“Nai Nai e Wài Pó”, pellicola del regista 29enne Sean Wang, racconta di Yi e Chang, due donne di 96 e 86 anni, una narrazione che è valsa la chiamata all’Oscar.
Accendere i riflettori su uno spaccato di quotidianità, narrando vite ordinarie, ma farlo attraverso una telecamera che avvicina così tanto lo spettatore fino al punto di togliere ogni barriera. È la vicinanza che si crea a trasformare il racconto, facendolo diventare straordinario. Ed è una vicinanza che ci sembra di toccare con mano quella che percepiamo in Nai Nai e Wài Pó, film firmato dal giovane e talentuoso regista di origini taiwanesi Sean Wang. Ventinove anni appena compiuti, il suo nome è già in lizza per essere uno dei prossimi protagonisti agli Oscar. Nai Nai e Wài Pó, titolo in mandarino dell’opera che significa “nonna materna e nonna paterna”, è un film di 17 minuti.
Nonne sotto i riflettori
La pellicola di Sean Wang racconta la storia di due donne di 96 anni e 86 anni, Yi e Chang, che vivono a San Francisco. Sono le nonne del regista di cui lui narra la loro vita quotidiana con uno sguardo intimo e discreto. Vengono dal Taiwan, hanno vissuto la povertà e il caos della guerra ed ora, in California, assaporano una nuova fase della loro esistenza.

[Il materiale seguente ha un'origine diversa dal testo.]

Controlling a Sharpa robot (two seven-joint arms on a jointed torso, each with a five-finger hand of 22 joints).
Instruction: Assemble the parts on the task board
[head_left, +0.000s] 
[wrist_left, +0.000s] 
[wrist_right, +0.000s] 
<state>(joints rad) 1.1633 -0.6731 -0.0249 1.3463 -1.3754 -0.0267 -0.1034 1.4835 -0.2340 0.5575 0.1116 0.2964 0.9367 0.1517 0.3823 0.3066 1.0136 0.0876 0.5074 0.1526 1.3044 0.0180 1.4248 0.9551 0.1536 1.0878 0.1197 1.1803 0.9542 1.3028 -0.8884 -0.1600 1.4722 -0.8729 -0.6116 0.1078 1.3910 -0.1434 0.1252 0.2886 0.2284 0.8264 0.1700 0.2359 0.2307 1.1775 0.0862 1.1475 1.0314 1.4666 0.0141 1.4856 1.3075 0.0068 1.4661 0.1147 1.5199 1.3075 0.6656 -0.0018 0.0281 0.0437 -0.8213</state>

“Ho 83 anni, ma sento come se ne avessi venti”, afferma Chang. “Ho compiuto 94 anni, mi sembra come di averne 100, sono così anziana…”, ribatte invece Yi. Una convivenza iniziata in tarda età la loro, che è diventata però una “sorellanza” forte.
Wài Pó ha passato quasi tutta la sua vita nel suo Paese d’origine. Per anni si è presa cura, con dedizione, del marito paralizzato. Alla morte di lui ha deciso di salire su un aereo e di raggiungere il resto della sua famiglia, negli States. È in questo momento che ha iniziato a vivere sotto lo stesso tetto di Nai Nai, anche lei diventata vedova da poco.
L’incontro tra due donne che si ritrovano a riscrivere le proprie vite e lo fanno dandosi una mano, a vicenda, come nel più puro e sincero dei legami. Questo è quello che ha messo in risalto il loro nipote. Le vediamo mangiare insieme, dormire nello stesso letto, ridere e scherzare mentre giocano a braccio di ferro o simulano strambi travestimenti. In un documentario di meno di venti minuti le due nonne portano sullo schermo i valori importanti della vita, senza perdere mai il sorriso, anche quando si interrogano sulla fine della loro esistenza.
Forse non si aspettavano che la loro vita potesse far breccia, in un modo così dirompente, nel cuore di tante persone, al punto di ricevere la nomination all’Oscar. E la loro espressione, quasi imperturbabile, quando davanti allo schermo ricevono la grande news, mentre il resto della famiglia esulta a gran voce, rende i loro personaggi ancor più autentici.
Antidoto contro gli stereotipi
Dietro tutto ciò c’è lui, il nipote e regista, Sean Wang. Con questa opera ha voluto dare una risposta all’aumento degli episodi di razzismo nei confronti degli asiatici e degli asiatici-americani durante la pandemia. “Le mie nonne sono un antidoto perfetto contro gli stereotipi che si sono amplificati durante il lockdown”, ha dichiarato il regista.